Fundamental tech is called Cell Broadcast. It’s a one-to-many setup. A tower broadcasts an alert to compatible phones connected to that cell. Your phone does not need mobile data. It only needs to be in coverage area. Whereas SMS is one-to-one. The network sends a message to each phone number. That is fine for normal updates, but millions of messages can slow down during a cyclone, earthquake, gas leak or war.

Indian stack seems built around SACHET, the National Disaster Management Authority’s CAP-based (Common Alerting Protocol) Alert System, developed by C-DOT. Visualise it as an alert form that carries the event, area, severity, language, action and expiry time.

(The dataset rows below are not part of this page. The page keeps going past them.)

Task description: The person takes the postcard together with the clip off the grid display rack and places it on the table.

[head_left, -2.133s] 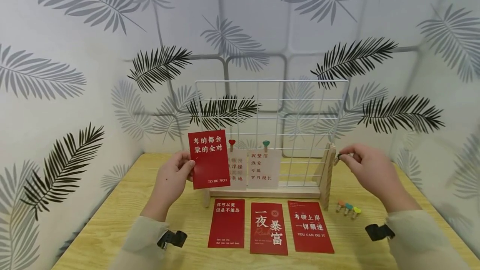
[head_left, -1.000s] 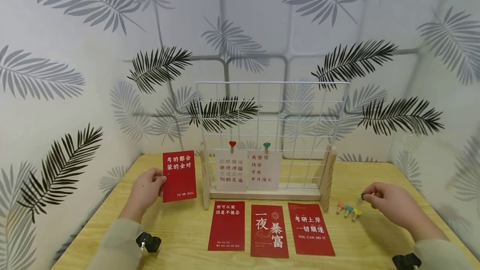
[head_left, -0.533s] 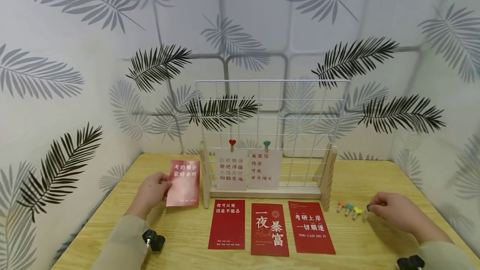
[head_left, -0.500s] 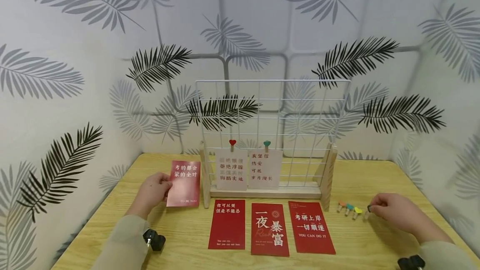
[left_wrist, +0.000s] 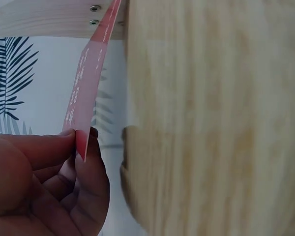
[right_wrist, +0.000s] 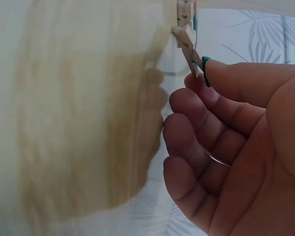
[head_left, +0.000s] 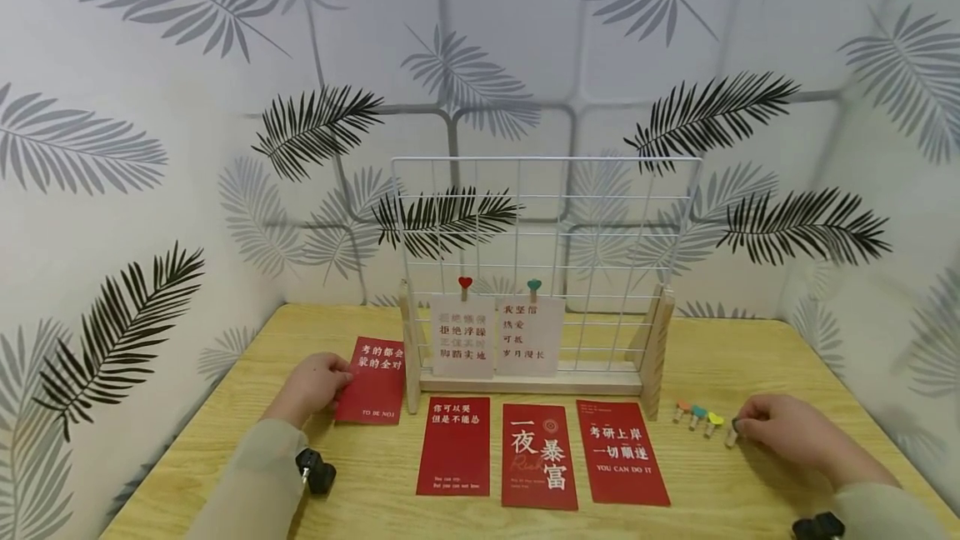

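My left hand (head_left: 315,383) pinches a red card (head_left: 372,386) by its left edge, low over the table beside the rack's left foot. In the left wrist view the card (left_wrist: 91,73) stands tilted between thumb and fingers. My right hand (head_left: 783,432) pinches a small wooden clothespin (head_left: 732,433) with a dark green top, just right of several like it. The right wrist view shows thumb and forefinger on the clothespin (right_wrist: 189,51). Two pale cards hang on the white wire grid rack (head_left: 600,248), under a red heart clothespin (head_left: 465,285) and a green heart clothespin (head_left: 534,288).
Three red cards lie in a row before the rack: a left card (head_left: 453,447), a middle card (head_left: 538,457) and a right card (head_left: 622,452). Orange, blue and yellow clothespins (head_left: 697,417) lie right of the rack on the wooden table (head_left: 360,490). Leaf-patterned walls stand behind.
Both hands have drawn apart from the rack and sunk towards the table, the red card going down on the left, the green clothespin on the right beside the others.
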Demonstrator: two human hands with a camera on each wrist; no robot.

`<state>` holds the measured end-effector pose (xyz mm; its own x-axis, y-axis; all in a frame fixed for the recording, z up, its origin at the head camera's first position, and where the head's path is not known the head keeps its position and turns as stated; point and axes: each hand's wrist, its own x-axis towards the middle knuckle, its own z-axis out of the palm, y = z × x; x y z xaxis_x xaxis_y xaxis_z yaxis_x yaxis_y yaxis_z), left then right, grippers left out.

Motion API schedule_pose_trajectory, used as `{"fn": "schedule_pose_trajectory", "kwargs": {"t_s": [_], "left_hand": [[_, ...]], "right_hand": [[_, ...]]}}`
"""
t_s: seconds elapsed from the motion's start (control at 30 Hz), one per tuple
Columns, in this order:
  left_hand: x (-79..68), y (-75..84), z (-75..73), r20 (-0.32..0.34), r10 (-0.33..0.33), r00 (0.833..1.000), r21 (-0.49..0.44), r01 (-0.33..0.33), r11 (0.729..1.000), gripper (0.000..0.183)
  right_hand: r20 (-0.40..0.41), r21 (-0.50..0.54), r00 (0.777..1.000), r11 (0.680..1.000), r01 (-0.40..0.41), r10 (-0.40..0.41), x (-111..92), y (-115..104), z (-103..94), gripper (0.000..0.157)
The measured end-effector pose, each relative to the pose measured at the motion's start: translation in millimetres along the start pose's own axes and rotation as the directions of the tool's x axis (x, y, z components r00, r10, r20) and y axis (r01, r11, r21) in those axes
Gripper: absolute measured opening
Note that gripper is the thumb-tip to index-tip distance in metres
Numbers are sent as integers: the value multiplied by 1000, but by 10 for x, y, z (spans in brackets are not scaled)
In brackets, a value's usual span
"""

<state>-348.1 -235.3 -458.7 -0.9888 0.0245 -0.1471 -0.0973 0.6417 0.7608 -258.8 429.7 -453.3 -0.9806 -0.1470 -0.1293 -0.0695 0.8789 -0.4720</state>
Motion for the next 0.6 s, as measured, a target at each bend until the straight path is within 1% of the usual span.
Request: {"fn": "schedule_pose_trajectory", "kwargs": {"t_s": [0.17, 0.2, 0.4, 0.6], "left_hand": [[-18, 10, 36, 27, 6, 1000, -29, -5, 1000, 19], [-20, 11, 37, 29, 7, 1000, -21, -6, 1000, 18], [-16, 34, 41, 41, -21, 999, -31, 22, 999, 19], [-11, 43, 56, 41, -33, 999, 4, 33, 999, 18]], "right_hand": [[-3, -10, 1000, 1000, 5, -5, 11, -29, 14, 10], [1, -14, 1000, 1000, 5, -5, 11, -41, 10, 10], [14, -27, 1000, 1000, 3, -3, 8, -74, -6, 11], [27, -18, 1000, 1000, 3, -3, 17, -64, -1, 11]]}}
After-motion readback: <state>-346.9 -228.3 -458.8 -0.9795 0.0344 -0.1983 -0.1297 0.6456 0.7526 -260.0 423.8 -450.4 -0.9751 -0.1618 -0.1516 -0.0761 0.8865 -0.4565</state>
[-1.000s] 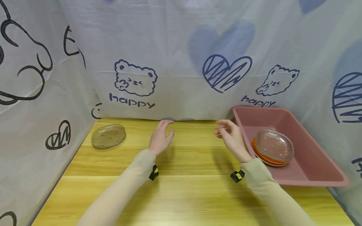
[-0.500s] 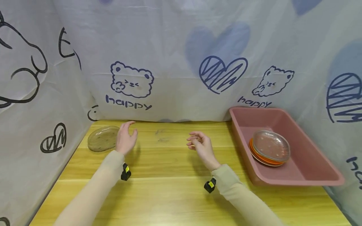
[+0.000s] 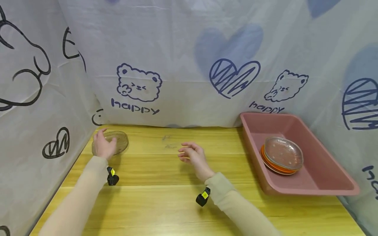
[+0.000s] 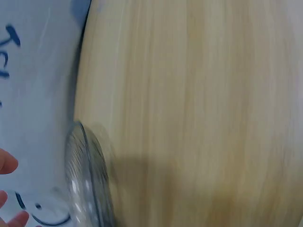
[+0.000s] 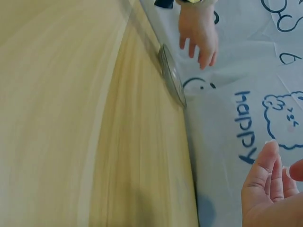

I think the flow might be something like a Govt agency like IMD creating a warning. SACHET validates and routes it. C-DOT’s Cell Broadcast system connects it to telecom operators. The operator maps the area to towers, and then selected towers broadcast the alert directly to phones. 

Once the tower broadcasts it, the phone’s modem listens for that alert channel and passes it to the OS as an emergency alert, not as a normal inbox message. That is why it can pop up with a loud tone and vibration without needing mobile data. In SMS, the network addresses your number and waits to deliver a message to you individually.

It can work on basic phones too, but only if that phone supports Cell Broadcast. If the phone is off, in airplane mode or out of coverage, it will not receive it.

I read that SACHET is not only for mobiles. The same platform can push warnings through SMS, Cell Broadcast, apps, TV, radio, social media, railway station boards, and coastal sirens. Its scale is impressive from a tech POV.

BTW: A Cell Broadcast alert does not need your phone number to reach you, just being in coverage is fine.